If this is in fact Cyanobacteria (red slime algae). There are a few things you can do to try to correct the problem. Two of the biggest contributors to the proliferation of Cyanobacterias are poor husbandry, and inadequate flow. Since you appear to be keeping up on the water changes, and you say your levels are all good, well assume that you have 0 nitrates in the system. Lets take a look at the other areas of reef husbandry that could be a factor.
First and foremost, Phosphate sources must be eliminated. If your phosphate levels are not a problem, then Skip this part. If they are, then you need to identify and cut them off at the source. The most common source of phosphates is the water source, If you use an RO/DI filter for your water, check the output. you may need to replace the cartridges, or the DI Resin. If you Dont have yourown RO/DI filter, I'd recommend you buy one. You can get an inexpensive unit on ebay for around $100.00. Phosphates can also enter the system through many chemical supplementation products. You may want to do a little research on the products you use to supplement your system.
Calcium and alkalinity levels must be monitored and maintained Not only do these two ions feed the corals, but they also feed coralline algae. If water levels are kept in a state optimal for Coralline growth, then the coralline will out-compete the Cyanobacteria for the nutrients.
Magnesium levels will also need to be kept in check to ensure that the calcium in the system remains in a usable state for the organisms that require it. Depending on your method of Calcium and Alkalinity supplementation, you may already be adding Magnesium.
If you are incorporating Macroalgae growth as a means of nutrient export, make sure that your Macroalgae has sufficient light and look into your Iron levels. You may choose to begin dosing Iron to promote healthy Macro growth. Here's a great article on Iron in the aquarium: http://advancedaquarist.com/issues/aug2002/chem.htm
Now Lets take a look at the flow within the tank.
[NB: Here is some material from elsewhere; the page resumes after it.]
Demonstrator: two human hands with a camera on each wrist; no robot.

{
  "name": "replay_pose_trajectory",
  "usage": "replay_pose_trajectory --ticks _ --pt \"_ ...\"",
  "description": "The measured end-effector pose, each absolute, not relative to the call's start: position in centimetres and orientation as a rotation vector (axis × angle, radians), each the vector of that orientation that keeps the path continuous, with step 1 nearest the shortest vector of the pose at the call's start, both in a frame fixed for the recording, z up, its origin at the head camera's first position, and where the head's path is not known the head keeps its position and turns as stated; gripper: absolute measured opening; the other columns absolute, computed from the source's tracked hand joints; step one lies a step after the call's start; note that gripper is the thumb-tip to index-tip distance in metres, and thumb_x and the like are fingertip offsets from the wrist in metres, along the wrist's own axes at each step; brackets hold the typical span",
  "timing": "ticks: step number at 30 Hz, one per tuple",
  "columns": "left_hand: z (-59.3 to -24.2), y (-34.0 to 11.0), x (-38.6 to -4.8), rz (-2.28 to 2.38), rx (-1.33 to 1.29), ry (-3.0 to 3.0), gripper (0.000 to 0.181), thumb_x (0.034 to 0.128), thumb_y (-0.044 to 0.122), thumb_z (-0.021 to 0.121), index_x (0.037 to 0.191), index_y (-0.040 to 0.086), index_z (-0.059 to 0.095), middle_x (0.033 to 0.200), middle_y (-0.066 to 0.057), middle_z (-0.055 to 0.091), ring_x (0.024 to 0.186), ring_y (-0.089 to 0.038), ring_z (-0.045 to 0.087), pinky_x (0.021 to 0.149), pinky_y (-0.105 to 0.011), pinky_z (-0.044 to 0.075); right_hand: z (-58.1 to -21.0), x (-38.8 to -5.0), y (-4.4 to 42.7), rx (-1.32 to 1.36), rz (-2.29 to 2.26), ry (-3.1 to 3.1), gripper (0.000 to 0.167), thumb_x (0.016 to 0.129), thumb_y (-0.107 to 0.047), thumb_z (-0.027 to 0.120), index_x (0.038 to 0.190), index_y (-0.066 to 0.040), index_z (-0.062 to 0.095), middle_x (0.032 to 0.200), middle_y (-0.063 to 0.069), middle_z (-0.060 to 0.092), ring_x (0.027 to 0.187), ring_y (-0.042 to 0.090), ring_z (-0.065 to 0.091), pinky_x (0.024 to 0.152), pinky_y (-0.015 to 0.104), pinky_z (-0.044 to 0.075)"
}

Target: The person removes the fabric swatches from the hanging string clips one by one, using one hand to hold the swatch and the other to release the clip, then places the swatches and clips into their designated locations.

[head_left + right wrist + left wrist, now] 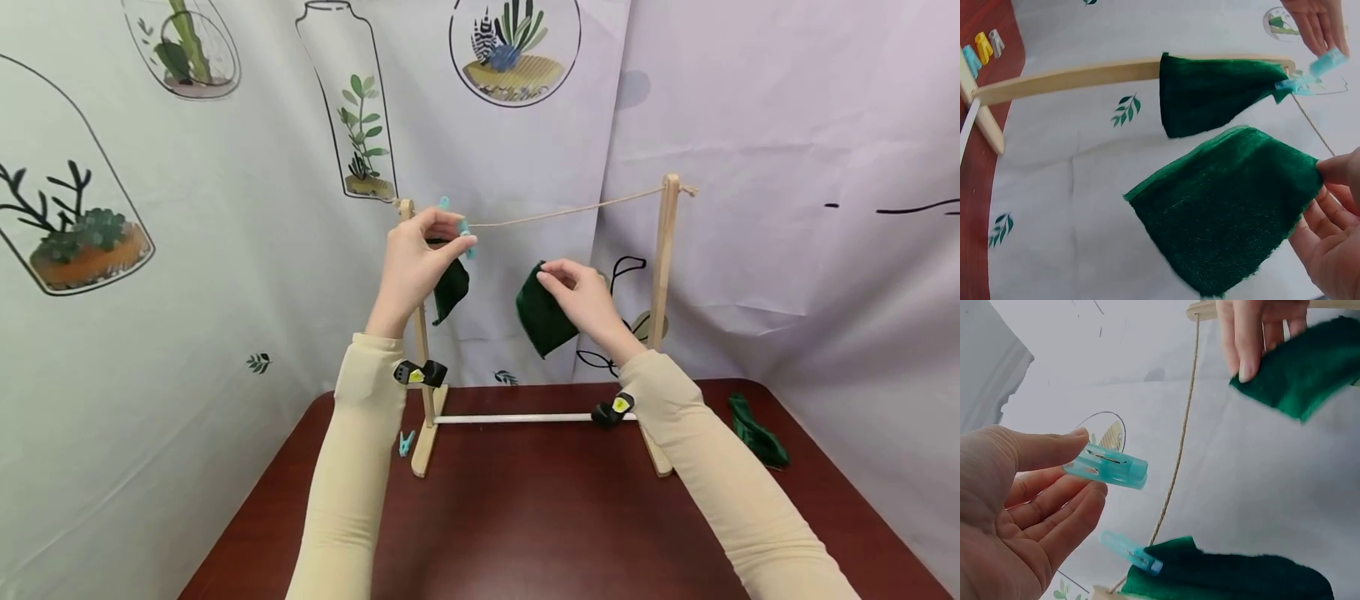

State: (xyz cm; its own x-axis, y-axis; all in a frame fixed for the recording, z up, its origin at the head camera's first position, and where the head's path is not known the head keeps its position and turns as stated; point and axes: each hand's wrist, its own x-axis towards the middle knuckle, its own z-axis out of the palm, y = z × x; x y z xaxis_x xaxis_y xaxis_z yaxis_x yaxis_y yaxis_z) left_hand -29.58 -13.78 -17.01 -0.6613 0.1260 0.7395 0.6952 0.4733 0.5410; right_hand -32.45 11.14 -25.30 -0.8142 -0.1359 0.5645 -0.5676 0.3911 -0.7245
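Note:
Between thumb and fingers, my left hand [415,265] pinches a light-blue clothespin [1110,465] close to the rope line [1180,450]. My right hand [581,298] holds a dark green velvety cloth [1229,206] by one corner, and the rest hangs down below the line's height. A second green cloth [1216,94] hangs near the left post, held on the line by another light-blue clothespin [1129,550]. In the head view my left hand partly covers that hanging cloth. The cloth in my right hand is apart from both the line and the clothespin in my left.
The rope spans two wooden posts [663,267], joined low down by a white rod [517,419]. A crumpled green cloth [757,433] lies at the right of the dark red table [525,517]. Yellow [984,48] and grey [996,44] clothespins lie by the left foot with a blue one [406,443].

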Motion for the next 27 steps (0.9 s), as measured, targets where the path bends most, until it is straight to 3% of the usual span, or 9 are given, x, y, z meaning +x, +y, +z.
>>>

Take a look around and see where detritus is settling in the system. Chances are, it's going to be very near the location where the Cyanobacteria is growing the best. If this is the case, you should take a look at the flow you have in the tank. You may need to increase the flow with additional or more powerful power heads. You may be able to remedy the problem simply by redirecting the flow of your existing power heads. You may even need to look at your rockwork, and possibly do a bit of re-landscaping. You should also take the time every once in a while to blow any settling detritus off of your rockwork with a turkey baster (not used) or spotfeeder.
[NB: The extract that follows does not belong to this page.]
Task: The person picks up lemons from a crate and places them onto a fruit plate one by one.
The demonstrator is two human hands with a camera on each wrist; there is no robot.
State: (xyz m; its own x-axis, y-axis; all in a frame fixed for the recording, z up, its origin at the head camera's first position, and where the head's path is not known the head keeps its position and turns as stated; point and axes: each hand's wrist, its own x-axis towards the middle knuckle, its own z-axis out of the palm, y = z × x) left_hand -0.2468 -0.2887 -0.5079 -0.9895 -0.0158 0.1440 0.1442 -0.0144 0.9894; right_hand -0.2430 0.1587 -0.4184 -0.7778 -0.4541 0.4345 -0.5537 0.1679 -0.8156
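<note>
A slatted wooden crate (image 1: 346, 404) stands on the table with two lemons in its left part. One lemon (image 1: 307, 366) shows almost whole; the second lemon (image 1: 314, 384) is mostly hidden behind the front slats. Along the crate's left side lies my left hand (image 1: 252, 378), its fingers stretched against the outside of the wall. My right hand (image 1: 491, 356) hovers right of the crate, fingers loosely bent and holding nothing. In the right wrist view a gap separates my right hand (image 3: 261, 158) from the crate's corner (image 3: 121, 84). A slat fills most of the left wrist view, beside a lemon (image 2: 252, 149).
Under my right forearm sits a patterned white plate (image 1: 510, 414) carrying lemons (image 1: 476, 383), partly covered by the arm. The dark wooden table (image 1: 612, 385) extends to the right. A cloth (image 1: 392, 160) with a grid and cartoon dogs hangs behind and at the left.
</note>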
One more step you can take to help combat is to use your water changes as an opportunity to siphon out this pest bacteria. It is generally very easy to siphon out, and will come out in large mats. If you can arrange to do this just before the lights go out on the tank, you will gain the most benefit as the Cyanobacteria is reported to regress during the hours of darkness, subsequently releasing some of the nutrients back into the water column.